(Action item): Give back the entire listing below, unaltered.

(Information provided):
^^^^
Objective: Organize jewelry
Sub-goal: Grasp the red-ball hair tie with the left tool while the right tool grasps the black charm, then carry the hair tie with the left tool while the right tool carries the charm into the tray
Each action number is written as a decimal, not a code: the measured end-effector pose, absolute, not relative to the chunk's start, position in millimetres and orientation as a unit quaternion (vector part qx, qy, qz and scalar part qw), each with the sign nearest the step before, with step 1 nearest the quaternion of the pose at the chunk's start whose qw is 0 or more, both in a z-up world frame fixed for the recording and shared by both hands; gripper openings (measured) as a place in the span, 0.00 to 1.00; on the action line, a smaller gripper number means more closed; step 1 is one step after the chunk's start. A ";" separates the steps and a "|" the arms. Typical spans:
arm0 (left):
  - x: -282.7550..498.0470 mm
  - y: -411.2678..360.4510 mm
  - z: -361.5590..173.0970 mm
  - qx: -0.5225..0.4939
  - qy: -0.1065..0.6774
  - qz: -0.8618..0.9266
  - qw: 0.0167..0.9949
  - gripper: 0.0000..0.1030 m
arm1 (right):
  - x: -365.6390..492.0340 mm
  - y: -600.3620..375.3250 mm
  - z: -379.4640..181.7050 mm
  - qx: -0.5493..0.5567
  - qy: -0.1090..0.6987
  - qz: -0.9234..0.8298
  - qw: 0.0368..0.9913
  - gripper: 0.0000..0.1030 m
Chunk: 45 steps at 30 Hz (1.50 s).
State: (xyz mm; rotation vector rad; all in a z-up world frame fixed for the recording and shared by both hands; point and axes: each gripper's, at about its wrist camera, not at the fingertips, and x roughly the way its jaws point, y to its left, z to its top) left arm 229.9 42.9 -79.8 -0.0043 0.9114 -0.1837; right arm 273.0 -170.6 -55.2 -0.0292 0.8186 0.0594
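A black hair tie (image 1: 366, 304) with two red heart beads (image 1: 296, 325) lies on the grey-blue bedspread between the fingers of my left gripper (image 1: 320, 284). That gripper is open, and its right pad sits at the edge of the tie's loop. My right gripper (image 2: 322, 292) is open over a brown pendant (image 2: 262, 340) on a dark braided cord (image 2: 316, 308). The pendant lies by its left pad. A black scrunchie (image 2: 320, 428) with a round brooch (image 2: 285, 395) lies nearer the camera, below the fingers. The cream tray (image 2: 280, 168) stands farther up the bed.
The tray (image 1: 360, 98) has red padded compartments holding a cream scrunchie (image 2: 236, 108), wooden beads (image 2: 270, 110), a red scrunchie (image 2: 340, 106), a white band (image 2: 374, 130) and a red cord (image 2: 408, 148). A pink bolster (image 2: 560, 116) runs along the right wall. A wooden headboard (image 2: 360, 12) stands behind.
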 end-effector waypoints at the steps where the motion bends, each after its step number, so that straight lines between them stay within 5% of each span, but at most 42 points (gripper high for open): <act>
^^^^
(Your solution):
Objective: Organize jewelry
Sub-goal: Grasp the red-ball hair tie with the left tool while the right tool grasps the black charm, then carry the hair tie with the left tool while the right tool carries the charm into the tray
Each action number is written as a decimal, not a code: the measured end-effector pose, absolute, not relative to the chunk's start, position in millimetres and orientation as a unit quaternion (vector part qx, qy, qz and scalar part qw), each with the sign nearest the step before, with step 1 nearest the quaternion of the pose at the chunk's start whose qw is 0 or more, both in a z-up world frame fixed for the recording and shared by both hands; gripper openings (measured) as a place in the span, 0.00 to 1.00; on the action line, a smaller gripper number means more closed; step 1 is one step after the chunk's start. A ";" separates the steps and a "|" the arms. Typical spans:
arm0 (left):
  - x: -282.7550..498.0470 mm
  - y: -411.2678..360.4510 mm
  - z: -361.5590..173.0970 mm
  - qx: -0.5225..0.4939
  - qy: -0.1065..0.6774
  - qz: -0.8618..0.9266
  - qw: 0.0167..0.9949
  - gripper: 0.0000..0.1030 m
arm1 (right):
  - x: -365.6390..492.0340 mm
  - y: -600.3620..375.3250 mm
  - z: -379.4640..181.7050 mm
  - qx: -0.5493..0.5567
  - qy: -0.1090..0.6987
  - qz: -0.9234..0.8298
  - qw: 0.0368..0.9913
  - gripper: 0.0000..0.1030 m
Chunk: 45 steps at 30 Hz (1.50 s).
State: (xyz mm; rotation vector rad; all in a z-up world frame fixed for the recording and shared by both hands; point and axes: each gripper's, at about its wrist camera, not at the fingertips, and x roughly the way its jaws point, y to its left, z to its top) left arm 229.9 42.9 -79.8 -0.0043 0.9114 -0.1837; right arm 273.0 -170.6 -55.2 -0.0292 0.8186 0.0594
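A black hair tie (image 1: 366, 304) with two red heart beads (image 1: 296, 325) lies on the grey-blue bedspread between the fingers of my left gripper (image 1: 320, 284). That gripper is open, and its right pad sits at the edge of the tie's loop. My right gripper (image 2: 322, 292) is open over a brown pendant (image 2: 262, 340) on a dark braided cord (image 2: 316, 308). The pendant lies by its left pad. A black scrunchie (image 2: 320, 428) with a round brooch (image 2: 285, 395) lies nearer the camera, below the fingers. The cream tray (image 2: 280, 168) stands farther up the bed.
The tray (image 1: 360, 98) has red padded compartments holding a cream scrunchie (image 2: 236, 108), wooden beads (image 2: 270, 110), a red scrunchie (image 2: 340, 106), a white band (image 2: 374, 130) and a red cord (image 2: 408, 148). A pink bolster (image 2: 560, 116) runs along the right wall. A wooden headboard (image 2: 360, 12) stands behind.
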 end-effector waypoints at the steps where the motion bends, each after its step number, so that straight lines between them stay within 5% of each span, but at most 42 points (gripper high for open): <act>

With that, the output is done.